> _Exercise goal_
Copy all lines below that use the word "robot".

> _Data supplied_
● ● ● ● ●

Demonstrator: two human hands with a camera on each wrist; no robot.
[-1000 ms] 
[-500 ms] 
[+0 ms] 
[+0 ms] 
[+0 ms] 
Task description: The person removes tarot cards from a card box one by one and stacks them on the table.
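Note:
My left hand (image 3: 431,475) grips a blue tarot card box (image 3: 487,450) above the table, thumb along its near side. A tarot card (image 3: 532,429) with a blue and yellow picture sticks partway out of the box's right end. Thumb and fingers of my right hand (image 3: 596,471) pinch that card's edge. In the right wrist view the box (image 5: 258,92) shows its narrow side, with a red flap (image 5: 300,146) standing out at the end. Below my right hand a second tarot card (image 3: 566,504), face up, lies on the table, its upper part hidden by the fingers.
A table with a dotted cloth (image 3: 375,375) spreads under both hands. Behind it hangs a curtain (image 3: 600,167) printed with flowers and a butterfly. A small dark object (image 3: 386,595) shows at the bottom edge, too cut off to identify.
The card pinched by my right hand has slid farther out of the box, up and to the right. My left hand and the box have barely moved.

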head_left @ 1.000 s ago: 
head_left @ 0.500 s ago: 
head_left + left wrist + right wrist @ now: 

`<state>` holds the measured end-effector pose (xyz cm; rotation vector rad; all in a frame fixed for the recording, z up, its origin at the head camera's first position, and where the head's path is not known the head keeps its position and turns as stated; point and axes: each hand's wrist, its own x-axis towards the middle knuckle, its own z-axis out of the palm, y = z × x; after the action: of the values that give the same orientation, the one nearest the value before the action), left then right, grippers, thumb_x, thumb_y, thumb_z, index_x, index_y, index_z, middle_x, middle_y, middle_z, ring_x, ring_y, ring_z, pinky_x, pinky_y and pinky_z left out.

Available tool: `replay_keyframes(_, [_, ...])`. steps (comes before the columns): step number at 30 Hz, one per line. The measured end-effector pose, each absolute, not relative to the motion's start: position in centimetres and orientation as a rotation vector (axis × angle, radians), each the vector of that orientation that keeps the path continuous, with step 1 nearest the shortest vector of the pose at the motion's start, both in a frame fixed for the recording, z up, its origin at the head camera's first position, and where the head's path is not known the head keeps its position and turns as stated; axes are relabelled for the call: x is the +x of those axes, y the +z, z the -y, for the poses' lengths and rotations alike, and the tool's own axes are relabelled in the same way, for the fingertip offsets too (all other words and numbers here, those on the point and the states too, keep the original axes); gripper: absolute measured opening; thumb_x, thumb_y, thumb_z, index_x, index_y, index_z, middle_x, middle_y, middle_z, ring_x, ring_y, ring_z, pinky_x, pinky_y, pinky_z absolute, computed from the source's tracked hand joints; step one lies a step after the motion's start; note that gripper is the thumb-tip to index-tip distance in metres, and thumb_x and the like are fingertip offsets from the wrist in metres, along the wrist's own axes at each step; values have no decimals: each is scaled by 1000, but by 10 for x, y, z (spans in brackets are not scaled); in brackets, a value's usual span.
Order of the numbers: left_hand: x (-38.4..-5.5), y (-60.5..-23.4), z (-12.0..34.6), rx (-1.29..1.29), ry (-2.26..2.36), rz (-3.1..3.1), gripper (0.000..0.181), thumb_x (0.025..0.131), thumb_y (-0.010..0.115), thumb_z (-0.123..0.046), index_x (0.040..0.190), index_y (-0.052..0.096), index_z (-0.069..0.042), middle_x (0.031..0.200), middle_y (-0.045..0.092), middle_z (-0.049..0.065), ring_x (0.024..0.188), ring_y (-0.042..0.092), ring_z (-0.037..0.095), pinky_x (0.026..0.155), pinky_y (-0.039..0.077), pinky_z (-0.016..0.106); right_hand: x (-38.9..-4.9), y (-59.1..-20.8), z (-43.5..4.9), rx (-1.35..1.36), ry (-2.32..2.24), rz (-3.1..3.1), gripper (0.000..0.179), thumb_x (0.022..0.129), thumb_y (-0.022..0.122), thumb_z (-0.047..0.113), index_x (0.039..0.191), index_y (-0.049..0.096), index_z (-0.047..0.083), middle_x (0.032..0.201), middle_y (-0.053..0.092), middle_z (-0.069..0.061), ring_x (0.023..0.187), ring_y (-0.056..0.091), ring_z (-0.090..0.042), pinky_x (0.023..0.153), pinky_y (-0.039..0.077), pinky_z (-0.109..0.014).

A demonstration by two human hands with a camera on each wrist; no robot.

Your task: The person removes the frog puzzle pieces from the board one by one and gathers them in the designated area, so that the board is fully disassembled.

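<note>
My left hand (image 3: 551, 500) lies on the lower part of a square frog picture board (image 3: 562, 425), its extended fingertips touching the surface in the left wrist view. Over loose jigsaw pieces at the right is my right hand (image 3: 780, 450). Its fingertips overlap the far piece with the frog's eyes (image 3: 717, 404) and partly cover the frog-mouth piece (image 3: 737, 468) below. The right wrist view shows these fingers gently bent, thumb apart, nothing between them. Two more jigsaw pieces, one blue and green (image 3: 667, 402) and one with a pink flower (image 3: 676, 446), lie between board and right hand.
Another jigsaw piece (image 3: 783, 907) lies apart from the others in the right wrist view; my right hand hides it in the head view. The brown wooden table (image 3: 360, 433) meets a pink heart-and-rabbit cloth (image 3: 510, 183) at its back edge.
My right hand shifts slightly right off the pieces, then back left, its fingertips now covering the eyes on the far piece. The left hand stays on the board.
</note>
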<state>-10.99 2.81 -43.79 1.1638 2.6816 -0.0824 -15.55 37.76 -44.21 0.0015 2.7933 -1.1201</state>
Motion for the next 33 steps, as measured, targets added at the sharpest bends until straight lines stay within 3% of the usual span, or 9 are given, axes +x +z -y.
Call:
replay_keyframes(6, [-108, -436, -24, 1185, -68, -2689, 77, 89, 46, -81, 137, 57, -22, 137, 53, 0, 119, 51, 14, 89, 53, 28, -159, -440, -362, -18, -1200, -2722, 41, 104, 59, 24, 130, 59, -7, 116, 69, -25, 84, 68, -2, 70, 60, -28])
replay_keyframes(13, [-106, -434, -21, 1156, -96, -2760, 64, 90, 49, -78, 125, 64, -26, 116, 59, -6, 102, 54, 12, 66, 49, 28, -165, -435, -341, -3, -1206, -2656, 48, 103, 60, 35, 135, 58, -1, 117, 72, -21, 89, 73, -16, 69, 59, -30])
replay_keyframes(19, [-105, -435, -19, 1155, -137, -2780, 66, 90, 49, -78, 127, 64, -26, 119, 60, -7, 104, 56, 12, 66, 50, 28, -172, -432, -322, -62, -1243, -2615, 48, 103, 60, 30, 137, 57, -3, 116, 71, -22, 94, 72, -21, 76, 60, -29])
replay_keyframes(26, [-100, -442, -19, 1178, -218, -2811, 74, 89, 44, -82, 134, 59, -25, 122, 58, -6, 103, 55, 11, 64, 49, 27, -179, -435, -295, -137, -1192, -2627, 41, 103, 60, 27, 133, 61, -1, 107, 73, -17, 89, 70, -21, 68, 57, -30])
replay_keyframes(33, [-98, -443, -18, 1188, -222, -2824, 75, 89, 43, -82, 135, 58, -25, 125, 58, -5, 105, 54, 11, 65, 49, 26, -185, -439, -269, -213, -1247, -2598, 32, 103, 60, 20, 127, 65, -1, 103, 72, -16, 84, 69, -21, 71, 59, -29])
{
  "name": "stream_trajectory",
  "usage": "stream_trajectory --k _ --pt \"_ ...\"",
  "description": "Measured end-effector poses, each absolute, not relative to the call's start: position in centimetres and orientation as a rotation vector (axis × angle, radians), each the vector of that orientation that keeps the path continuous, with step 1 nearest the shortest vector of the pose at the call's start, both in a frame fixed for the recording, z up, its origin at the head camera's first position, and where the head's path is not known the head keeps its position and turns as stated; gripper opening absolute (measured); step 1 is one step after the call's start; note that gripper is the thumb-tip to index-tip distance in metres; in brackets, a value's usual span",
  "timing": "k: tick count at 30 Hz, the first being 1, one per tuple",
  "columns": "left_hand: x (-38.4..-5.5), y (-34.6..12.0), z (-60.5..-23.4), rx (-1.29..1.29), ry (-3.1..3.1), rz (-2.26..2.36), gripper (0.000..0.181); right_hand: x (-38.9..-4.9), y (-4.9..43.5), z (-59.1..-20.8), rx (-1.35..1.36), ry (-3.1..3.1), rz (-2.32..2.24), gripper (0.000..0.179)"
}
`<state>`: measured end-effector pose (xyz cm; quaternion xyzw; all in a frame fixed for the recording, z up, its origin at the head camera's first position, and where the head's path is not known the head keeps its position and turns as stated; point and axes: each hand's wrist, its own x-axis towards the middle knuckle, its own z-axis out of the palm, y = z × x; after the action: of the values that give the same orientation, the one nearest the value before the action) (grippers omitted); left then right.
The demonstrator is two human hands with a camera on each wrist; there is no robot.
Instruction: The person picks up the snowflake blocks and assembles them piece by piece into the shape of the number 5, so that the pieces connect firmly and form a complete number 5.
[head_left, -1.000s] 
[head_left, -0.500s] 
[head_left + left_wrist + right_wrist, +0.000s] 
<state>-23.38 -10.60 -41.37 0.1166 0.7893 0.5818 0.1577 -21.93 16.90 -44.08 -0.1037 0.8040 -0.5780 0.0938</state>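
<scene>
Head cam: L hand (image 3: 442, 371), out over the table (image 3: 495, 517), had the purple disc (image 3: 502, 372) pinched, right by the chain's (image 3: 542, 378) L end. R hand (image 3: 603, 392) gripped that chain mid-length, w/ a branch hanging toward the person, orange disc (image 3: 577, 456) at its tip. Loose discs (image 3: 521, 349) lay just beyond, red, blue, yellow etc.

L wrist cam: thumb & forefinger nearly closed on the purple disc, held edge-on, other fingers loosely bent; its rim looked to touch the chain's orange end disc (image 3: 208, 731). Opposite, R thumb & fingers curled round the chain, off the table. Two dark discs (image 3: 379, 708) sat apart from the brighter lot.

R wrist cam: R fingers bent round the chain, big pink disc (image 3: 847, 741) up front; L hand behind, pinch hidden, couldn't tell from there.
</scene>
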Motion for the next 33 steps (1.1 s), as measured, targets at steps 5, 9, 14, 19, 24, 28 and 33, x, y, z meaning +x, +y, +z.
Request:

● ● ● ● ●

> _Task response_
Demonstrator: two human hands with a camera on each wrist; no robot.
A demonstration by two human hands with a camera on each wrist; no robot.
The demonstrator is two human hands with a camera on each wrist; there is no robot.

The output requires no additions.